# Exercise details
For each line in the material below that holds "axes", copy that line.

# Dataset excerpt
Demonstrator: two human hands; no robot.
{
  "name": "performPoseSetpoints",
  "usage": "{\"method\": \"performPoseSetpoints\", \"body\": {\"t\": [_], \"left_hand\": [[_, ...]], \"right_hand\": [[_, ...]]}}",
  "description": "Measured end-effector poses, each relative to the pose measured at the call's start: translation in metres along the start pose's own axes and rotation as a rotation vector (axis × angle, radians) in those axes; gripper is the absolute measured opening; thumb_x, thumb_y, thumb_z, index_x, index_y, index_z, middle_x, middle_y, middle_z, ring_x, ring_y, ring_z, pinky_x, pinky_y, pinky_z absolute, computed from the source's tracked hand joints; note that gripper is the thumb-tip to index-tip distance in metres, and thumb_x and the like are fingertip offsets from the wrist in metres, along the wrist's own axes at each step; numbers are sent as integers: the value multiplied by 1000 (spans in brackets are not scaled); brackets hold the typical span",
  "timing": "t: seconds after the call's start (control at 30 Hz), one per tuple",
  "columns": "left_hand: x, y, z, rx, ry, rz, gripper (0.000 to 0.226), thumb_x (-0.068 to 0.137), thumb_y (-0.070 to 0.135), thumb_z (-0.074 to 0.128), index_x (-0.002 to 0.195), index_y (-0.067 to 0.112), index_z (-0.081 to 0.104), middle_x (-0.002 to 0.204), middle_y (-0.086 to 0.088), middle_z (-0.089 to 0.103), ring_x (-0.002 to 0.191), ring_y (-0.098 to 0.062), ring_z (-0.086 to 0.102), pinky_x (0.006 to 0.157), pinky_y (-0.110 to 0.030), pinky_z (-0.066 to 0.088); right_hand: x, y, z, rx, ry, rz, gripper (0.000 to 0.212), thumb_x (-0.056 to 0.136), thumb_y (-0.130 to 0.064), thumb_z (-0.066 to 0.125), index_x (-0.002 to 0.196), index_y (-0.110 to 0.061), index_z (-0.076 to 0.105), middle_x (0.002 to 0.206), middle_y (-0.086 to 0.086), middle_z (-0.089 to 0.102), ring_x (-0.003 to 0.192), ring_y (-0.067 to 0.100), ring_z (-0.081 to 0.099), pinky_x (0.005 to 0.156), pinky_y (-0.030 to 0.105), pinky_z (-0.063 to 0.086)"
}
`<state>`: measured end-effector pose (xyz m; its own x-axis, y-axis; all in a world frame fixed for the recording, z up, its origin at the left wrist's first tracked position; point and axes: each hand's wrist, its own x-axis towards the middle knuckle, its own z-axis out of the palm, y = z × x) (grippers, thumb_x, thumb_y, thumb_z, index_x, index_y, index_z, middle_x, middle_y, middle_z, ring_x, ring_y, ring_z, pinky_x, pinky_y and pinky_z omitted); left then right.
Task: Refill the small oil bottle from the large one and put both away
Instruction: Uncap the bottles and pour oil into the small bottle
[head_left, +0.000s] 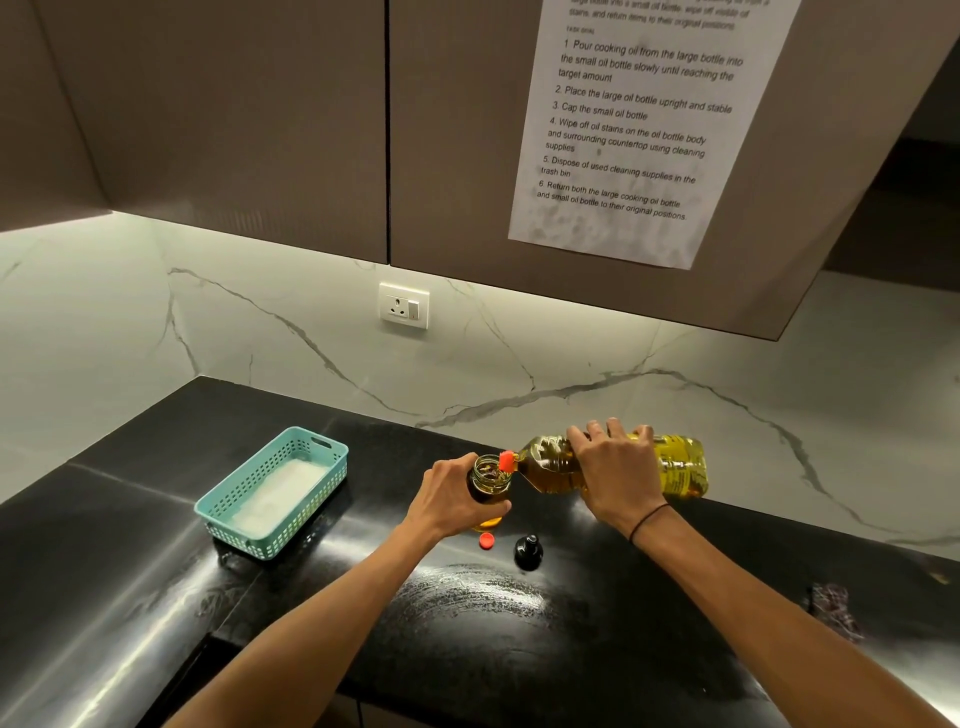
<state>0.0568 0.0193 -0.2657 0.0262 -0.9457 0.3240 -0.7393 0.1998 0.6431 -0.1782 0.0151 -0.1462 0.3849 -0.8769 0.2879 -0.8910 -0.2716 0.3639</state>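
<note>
The right hand (615, 475) grips the big bottle (618, 465) tipped sideways, its red spout (507, 461) at the jar (488, 486) mouth; the left hand (449, 499) wraps the jar on the counter (156, 597).

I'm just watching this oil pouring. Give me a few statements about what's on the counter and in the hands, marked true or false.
1. The right hand holds the large oil bottle tipped toward the small bottle. True.
2. The left hand rests flat on the counter. False: it grips the small bottle.
3. A red cap and a black cap lie on the counter. True.
4. The teal basket sits right of the bottles. False: it sits to their left.
5. The small bottle is capped. False: its mouth is open.
</note>
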Motion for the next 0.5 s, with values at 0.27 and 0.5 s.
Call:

# Response area
  "description": "Measured end-effector poses, each relative to the pose measured at the call's start: translation in metres along the start pose's own axes and rotation as a rotation vector (axis × angle, radians) in those axes; gripper is the absolute measured opening; thumb_x, thumb_y, thumb_z, index_x, index_y, index_z, middle_x, middle_y, middle_z, ring_x, ring_y, ring_z, pinky_x, pinky_y, pinky_z absolute, computed from the source's tracked hand joints; note that gripper is the thumb-tip to index-tip distance in metres, and thumb_x and the like are fingertip offsets from the wrist in metres, along the wrist's own axes at each step; numbers are sent as integers: the value multiplied by 1000 (spans in brackets are not scaled); brackets hold the typical span",
`<state>`: measured end-effector pose (xyz m; its own x-axis, y-axis; all in a world frame fixed for the recording, z up, its origin at the left wrist's first tracked position; point and axes: each hand's wrist, its own x-axis towards the middle knuckle, its own z-axis out of the palm, y = z × x) (grippers, thumb_x, thumb_y, thumb_z, index_x, index_y, index_z, middle_x, middle_y, middle_z, ring_x, ring_y, ring_z, pinky_x, pinky_y and pinky_z omitted); left then right.

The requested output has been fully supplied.